=== Task prompt ===
The word to look for is "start". Report every line of the entries below that has it.

──────── Data for this task ────────

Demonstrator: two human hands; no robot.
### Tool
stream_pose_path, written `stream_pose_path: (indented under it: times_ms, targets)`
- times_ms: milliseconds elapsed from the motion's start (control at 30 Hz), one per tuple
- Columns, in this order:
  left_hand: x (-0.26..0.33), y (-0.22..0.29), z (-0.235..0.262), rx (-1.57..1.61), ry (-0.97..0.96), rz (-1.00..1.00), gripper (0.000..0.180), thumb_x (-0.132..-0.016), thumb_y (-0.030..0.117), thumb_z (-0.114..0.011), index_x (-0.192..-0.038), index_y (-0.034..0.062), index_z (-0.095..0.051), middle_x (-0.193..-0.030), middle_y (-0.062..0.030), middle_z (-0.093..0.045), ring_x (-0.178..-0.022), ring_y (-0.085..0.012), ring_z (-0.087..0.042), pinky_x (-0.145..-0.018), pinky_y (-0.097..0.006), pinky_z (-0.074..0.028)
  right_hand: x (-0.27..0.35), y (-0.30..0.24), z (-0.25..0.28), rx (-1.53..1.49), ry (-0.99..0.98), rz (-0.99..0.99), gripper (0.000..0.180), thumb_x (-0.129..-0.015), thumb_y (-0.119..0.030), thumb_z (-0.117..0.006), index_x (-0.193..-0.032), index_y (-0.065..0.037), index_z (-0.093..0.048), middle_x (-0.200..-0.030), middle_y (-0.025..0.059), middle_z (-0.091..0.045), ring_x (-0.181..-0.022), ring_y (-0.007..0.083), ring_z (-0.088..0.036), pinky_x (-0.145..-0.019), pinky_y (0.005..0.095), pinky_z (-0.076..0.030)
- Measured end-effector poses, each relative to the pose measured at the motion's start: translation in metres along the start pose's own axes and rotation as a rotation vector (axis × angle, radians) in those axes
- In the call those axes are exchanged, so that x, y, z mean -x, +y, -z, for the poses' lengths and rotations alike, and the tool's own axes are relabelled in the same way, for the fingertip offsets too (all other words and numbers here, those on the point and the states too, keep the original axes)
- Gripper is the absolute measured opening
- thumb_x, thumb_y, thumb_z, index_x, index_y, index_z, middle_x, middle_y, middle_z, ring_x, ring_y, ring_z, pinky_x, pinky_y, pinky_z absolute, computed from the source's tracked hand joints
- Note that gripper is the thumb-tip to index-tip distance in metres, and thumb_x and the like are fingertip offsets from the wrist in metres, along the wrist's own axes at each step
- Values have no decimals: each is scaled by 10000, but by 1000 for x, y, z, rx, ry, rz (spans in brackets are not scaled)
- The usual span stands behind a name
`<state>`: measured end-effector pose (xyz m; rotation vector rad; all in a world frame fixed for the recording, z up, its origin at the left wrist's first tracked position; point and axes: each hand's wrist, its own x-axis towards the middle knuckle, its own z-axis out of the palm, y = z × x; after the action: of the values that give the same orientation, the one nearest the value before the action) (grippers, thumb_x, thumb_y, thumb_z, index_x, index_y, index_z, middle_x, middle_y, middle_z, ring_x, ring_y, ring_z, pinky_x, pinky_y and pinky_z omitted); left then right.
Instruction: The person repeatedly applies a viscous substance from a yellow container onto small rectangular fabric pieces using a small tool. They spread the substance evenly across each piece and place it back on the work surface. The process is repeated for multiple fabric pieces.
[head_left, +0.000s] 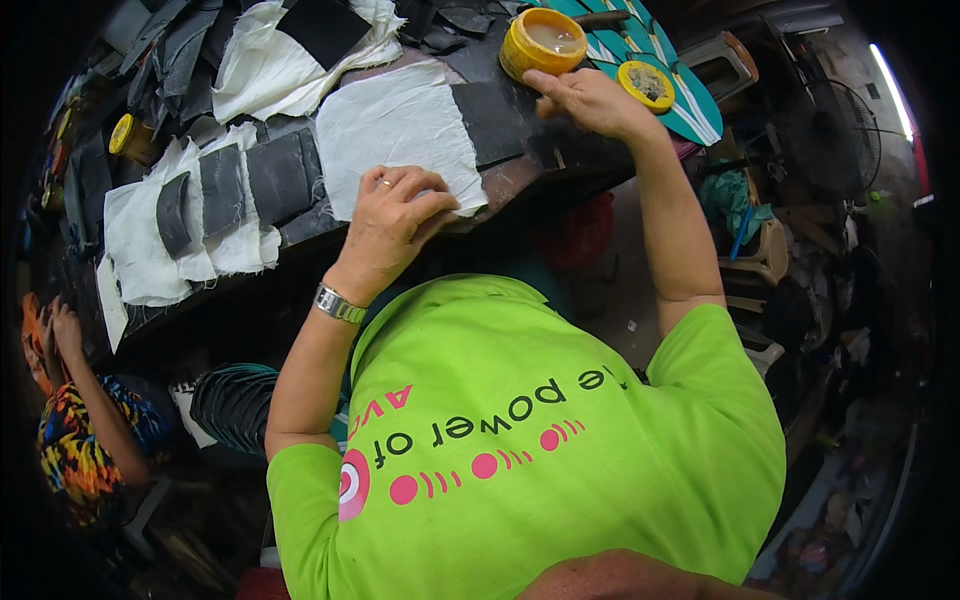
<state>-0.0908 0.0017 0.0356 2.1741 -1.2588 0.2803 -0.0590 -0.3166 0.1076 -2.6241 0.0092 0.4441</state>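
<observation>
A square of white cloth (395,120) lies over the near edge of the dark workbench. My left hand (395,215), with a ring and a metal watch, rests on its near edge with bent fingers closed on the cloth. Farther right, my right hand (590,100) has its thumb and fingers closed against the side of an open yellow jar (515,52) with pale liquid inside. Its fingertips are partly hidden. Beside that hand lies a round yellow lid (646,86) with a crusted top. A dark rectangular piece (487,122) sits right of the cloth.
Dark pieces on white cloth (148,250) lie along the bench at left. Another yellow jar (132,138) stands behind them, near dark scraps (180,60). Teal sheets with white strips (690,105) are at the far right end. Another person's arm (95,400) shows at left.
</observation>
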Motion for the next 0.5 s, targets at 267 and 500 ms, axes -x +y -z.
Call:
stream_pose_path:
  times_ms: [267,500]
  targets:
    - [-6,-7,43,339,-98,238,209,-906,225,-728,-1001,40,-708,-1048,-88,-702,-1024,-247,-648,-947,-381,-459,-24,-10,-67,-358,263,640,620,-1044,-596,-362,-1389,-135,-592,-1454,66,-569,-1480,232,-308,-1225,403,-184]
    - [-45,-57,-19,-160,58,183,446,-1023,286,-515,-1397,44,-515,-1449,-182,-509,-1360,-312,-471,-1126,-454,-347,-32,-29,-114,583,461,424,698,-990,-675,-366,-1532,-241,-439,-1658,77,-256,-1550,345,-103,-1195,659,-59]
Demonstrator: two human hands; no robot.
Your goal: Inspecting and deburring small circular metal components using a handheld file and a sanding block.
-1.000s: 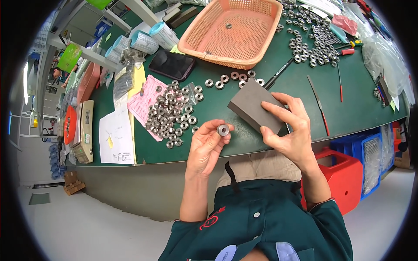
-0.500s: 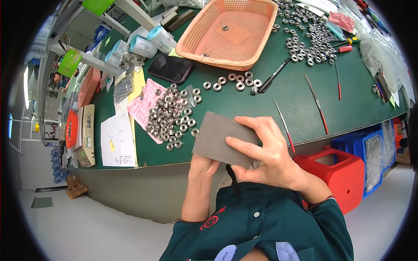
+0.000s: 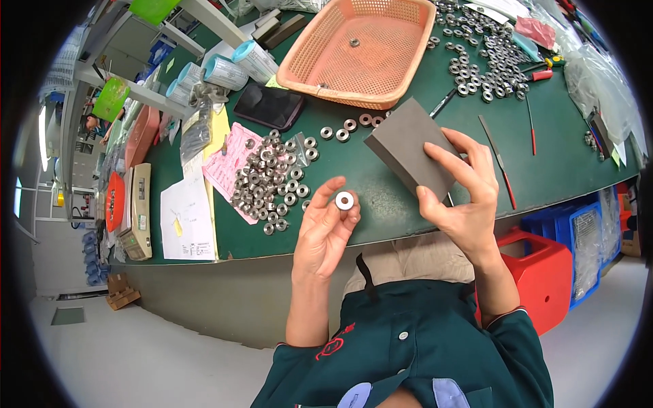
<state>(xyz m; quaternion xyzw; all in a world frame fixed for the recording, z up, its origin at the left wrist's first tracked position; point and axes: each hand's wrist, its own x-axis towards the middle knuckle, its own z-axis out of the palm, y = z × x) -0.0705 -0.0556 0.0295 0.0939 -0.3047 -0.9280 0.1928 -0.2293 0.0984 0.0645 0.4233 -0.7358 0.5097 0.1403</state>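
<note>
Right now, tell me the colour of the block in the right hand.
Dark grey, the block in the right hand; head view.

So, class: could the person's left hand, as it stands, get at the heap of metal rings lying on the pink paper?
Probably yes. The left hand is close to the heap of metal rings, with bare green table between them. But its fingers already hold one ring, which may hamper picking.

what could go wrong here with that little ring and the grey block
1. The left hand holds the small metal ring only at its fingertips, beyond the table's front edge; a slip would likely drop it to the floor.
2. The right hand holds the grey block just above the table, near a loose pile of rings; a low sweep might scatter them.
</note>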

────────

=== Task result ===
- times_ms: milliseconds elapsed from the motion's start (control at 30 Hz), one per tuple
- Measured end-effector poses, each relative to the pose measured at the motion's start: translation in metres along the start pose's own axes and rotation as a rotation vector (axis × angle, radians) in those axes

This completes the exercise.